Who then is responsible for this fiasco?

What will replace it? When?

Looks like I need to invest, perhaps in AIS? A a statutory mandated system it will be harder for them to ignore this?
However this will not be possible for many at-risk water users, who might previously relied on systems that have been haphazardly implemented, and then quietly abandoned.

 

[Boathook]

Just going through and deleting unwanted emails and found one from rya safetrax from 29th October 2025 asking me to confirm details and or delete account.

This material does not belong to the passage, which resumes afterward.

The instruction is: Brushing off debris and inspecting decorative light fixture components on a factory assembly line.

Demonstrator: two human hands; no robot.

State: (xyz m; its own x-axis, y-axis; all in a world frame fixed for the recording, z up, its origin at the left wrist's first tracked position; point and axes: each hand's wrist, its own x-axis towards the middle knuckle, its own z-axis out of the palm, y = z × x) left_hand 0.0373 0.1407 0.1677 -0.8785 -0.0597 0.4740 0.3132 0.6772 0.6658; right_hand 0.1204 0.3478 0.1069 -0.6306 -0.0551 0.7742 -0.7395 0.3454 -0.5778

Some of the text is below -

IMPORTANT INFORMATION ABOUT YOUR RYA SAFETRX ACCOUNT

In 2018, HM Coastguard approved RYA SafeTrx (https://www.rya.org.uk/knowledge/safety/keep-in-touch/safetrx) as the replacement for its voluntary safety information scheme, better known as CG66, because it was no longer reliable for search and rescue. The data from CG66 was not transferred to the RYA SafeTrx database and boaters were invited to enter their details using either the RYA SafeTrx website or the RYA SafeTrx App.

Since then, we are aware that there are a significant number of user accounts that have never been logged into since their users created them. It's vital that we maintain the integrity of the database and that the information held is accurate and reliable for search and rescue.

To achieve this we need your help. We are now contacting everyone who has an account but has not accessed it for two years or more to ask them to confirm that they still require their RYA SafeTrx account or, if no longer needed, to delete it. The process is simple and should only take a minute or two to complete, see guide below.

What to do if you want to keep your RYA SafeTrx account details If you still want to keep your account and personal details, either log into the RYA SafeTrx App or go directly to https://safetrx.rya.org.uk You need do nothing else other than log on, but it might be a good time to check your personal data and your emergency contacts.

What to do if you no longer want to keep your RYA SafeTrx account details If you choose to do nothing, we will automatically close your account on 28-12-2025. If you wish to delete your details before this date, you can either:
· Log on to the RYA SafeTrx App, from the sidebar menu, choose 'My Profile', then 'Delete Account' you will be asked to enter your password.
· Log on to https://safetrx.rya.org.uk, choose 'Account details', scroll down the page and select 'Delete account'.

What happens to my personal details after it my account is closed?
If your account is closed, your personal details will be deleted from the RYA SafeTrx database. However, you can create a new account at any time you wish.


To my mind this is a rapid change by the rya / mcga. Whether it was bought about by so many people deleting accounts only the rya / mcga / safetrx would possibly know.

 

[Mark-1]

The RYA SAFETRAX system was touted by both the RYA, and the responsible UK Government authority, the MCA, as an essential safety system for all water users.

It's kind of comedic that it went from essential to completely unavailable without every going through a period where it was "Vaguely useful, use it of you want.".

I've never heard a CG in an emergency say "Ahh, yes, we've found your photo on CG66/SafeTrx so we know what you look like.". Maybe they used it, but I have my doubts.